Stanford Research Communication Program
  Home   Researchers Professionals  About
 
Archive by Major Area

Engineering
Humanities

Social Science

Natural Science

Archive by Year

Fall 1999 - Spring 2000

Fall 2000 - Summer 2001

Fall 2001 - Spring 2002

Fall 2002 - Summer 2003


 

 

 


How to Make Databases Answer Your Queries Faster

Rada Chirkova
Department of Computer Science
Stanford University
March 2002

A typical database stores data in some structured format (i.e. tables) and a typical use of a database is to ask it questions, or queries. In many cases it is important to get fast answers to queries. When the structure of queries doesn't match well the structure of the database, however, it may take the database too long to produce the answers. The aim of my research is to make databases answer important queries faster, by automatically making the structure of the database resemble the structure of the queries.

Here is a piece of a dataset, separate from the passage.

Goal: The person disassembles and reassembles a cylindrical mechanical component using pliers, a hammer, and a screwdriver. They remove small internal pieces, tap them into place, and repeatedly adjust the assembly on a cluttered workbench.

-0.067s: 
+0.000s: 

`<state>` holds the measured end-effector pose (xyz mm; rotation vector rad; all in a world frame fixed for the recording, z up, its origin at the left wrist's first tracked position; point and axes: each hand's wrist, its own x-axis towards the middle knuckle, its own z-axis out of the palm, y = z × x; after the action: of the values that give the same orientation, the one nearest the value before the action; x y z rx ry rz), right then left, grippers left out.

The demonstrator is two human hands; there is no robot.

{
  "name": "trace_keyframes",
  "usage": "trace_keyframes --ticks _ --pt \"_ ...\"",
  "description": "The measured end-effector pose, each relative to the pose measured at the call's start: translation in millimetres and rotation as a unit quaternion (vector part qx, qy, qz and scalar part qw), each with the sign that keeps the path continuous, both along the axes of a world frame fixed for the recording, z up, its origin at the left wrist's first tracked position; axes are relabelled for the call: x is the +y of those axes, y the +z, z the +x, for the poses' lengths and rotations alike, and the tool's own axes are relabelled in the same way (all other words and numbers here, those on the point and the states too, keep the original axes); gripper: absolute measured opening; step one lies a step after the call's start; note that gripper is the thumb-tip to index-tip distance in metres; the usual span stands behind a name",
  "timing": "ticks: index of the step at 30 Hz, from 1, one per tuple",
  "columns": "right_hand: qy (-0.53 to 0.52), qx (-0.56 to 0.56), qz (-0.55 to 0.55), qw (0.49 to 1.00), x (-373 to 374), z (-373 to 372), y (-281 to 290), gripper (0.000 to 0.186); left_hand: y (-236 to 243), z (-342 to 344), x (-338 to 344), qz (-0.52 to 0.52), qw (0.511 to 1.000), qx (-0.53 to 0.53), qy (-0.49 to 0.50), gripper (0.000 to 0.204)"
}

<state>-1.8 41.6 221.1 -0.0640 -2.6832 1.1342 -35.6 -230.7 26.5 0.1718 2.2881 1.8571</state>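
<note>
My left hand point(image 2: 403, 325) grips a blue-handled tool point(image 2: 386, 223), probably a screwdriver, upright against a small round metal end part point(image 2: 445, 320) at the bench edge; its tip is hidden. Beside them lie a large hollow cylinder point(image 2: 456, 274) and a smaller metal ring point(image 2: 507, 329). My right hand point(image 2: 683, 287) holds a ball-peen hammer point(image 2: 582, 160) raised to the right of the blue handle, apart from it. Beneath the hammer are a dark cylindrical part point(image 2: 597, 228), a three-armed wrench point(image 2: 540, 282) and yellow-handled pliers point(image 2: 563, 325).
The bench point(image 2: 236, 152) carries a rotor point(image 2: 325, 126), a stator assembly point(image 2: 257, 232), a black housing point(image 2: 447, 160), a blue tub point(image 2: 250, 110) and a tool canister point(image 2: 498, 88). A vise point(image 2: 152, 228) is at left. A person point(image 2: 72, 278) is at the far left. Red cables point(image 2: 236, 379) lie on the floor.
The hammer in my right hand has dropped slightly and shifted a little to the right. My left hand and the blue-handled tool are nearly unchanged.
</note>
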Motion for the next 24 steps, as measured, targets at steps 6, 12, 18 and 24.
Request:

My research is in computer science, or, more precisely, in databases. Commercial and scientific databases store large amounts of information, and users ask queries based on the stored information. It may take a database system a long time to answer a query on a large database, while at the same time users would like to get fast answers to important queries. I study how to "speed up" a database when it's answering an important query.

Suppose a database has a stored "Parent" table, with information on parents and children. Suppose we have to repeatedly ask a query about cousins. Because two people are cousins if their parents share a parent, we can compute the answer to the "Cousins" query using the Parent table. At the same time, this way of defining Cousins is quite awkward; we say that the structure of the database does not match the structure of the query. Because defining Cousins in terms of Parent is complicated, it takes the database a long time to compute the answer to the Cousins query. Is there a way to make the database answer the query any faster?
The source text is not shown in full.